Irwin Smallwood: How I see General Synod
And I thought I had seen it all…
After you have attended a dozen or more General Synods, as I have, you get the feeling that the more things change, the more they stay the same. At least, that’s what I expected when I was asked to be a delegate again, this time without having to leave the comfort of my hearth and home.
Wow, how I was fooled.
Nearing the midpoint of General Synod 33, I’m still trying to get that old Synod feeling. Just doesn’t want to come, I guess.
Maybe it’s because you can’t send cookies over the internet. I tried asking my wife Judy to bring me some ginger snaps from the kitchen, but they just didn’t measure up to those delicious sweets, of every kind imaginable, our Synod hosts have provided in years past.

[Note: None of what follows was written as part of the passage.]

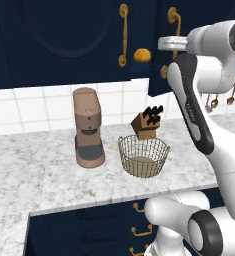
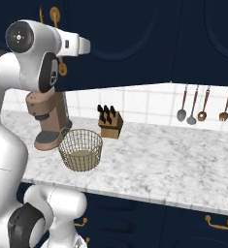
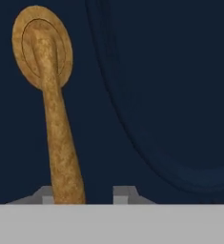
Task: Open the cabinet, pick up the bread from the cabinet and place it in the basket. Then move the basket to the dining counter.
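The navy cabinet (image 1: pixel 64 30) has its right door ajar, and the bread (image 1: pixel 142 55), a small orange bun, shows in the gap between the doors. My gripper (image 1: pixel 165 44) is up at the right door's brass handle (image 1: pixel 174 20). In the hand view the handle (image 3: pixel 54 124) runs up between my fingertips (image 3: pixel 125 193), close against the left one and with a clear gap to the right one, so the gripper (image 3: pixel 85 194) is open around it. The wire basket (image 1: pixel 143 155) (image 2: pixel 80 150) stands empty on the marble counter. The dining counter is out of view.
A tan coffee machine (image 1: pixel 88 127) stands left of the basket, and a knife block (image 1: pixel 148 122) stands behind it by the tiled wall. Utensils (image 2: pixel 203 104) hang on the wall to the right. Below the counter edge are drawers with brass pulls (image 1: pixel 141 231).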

My sweet tooth aside, I must admit that what really makes General Synod 33 so different is that I can’t touch anybody. Or talk to anybody. Or hear the buzz of voices from the next table during plenary, with those wonderful kids running back and forth with notes to the podium or to those volunteers manning the speaker microphones.
Or just be there.
When I was having my internet training session, I immediately saw pictures on the screen of two old Synod friends. I wanted to say hello, to speak to them but, alas, I could not. After I listened to Ben Chavis retell the story of the Wilmington 10, I wanted to run up and talk old times with him. (My newspaper had been the first one to tell The Untold Story of the Wilmington 10 in all its sad detail.) No chance.
But it brought back warm and fuzzy memories, as did that stirring keynote address by Valerie Kaur. Her admonitions made you want to run out the door and take to the streets as if really “Rooted In Love.” It reminded me of another Synod stem-winder. It was 1985 in Ames, Iowa, when Jesse Jackson “took to preaching” as the old southern saying goes, close to midnight and finished an hour or so later with an altar call.
They call General Synod 33 a “virtual Synod,” but I call it remarkable. Putting all these bells and whistles together, including a voting system that is itself dazzling, is a task hard to imagine. One wonders how many there are behind the curtains making it all work. I know first hand of half-a-hundred or more who answer the “help” phones. By Tuesday they had already answered close to 500, and one of them, Dave Sarkies, navigated me through what appeared to me a jungle of clicks from here to there.
As we head into the meat of General Synod 33 this weekend, I wonder whose face I will recognize next as I dream of sights and sounds of Synods past. Will I see another Sophia DeWitt, a wheelchair-bound young Synod delegate I first met sitting by her lonesome watching the July 4th fireworks in downtown Columbus? I certainly hope so.
What grit Sophia had then, and still has. She later went to Laos and Thailand working in refugee resettlement and now labors as an advocate for affordable housing in her native California.
What perhaps is missing most from General Synod 33’s “virtual” life is simply the sights and sounds of being there. I attended Synod as a conference president, a delegate, and as a press room working stiff, and I still have unforgettable dreams of what I saw and heard – like the day the late UCC communications giant, Everett Parker, handed me a copy of what seemed to be a million-word sermon by theologian Walter Bruggeman and said “give me 300 words on this”… like glancing out the window of the press room and seeing our beloved late president, Avery Post, walking down the sidewalk holding hands with his precious wife … or hearing the cheers on that July 4 in Atlanta when the same-gender marriage resolution joyously passed.
But, dear friends, when it is all said and done, I doubt we will ever see a closing plenary like the one in St. Louis in 1973, whether in person or on the internet or whatever comes next.
Synod had been pondering how they could best support the United Farm Workers locked in a bitter battle with farm owners in Coachella Valley in California. The answer was simply go to California and show our solidarity. Thereupon 95 volunteers, on their own nickel, chartered a DC-9 (that’s an airplane, kids) and soon stood with the farmers against what one participant described as a line of armed thugs.
Fast forward to the momentous final business session of the ‘73 Synod. The doors of the meeting hall flung wide open. Ninety-five dirty, sweaty pilgrims, hefting boxes of grapes over their heads, streamed down the center aisle, tossing clusters of fruit to the adoring, clapping assembly … and all joined in a dancing parade around the plenary hall to the tune of “The Saints Go Marching In.”
Including me, I’m happy to report.
Irwin Smallwood, 95, is a delegate from Southern Conference UCC, a former long-time General Synod Newsroom volunteer, and retired managing editor and executive sports editor of the Greensboro News & Record.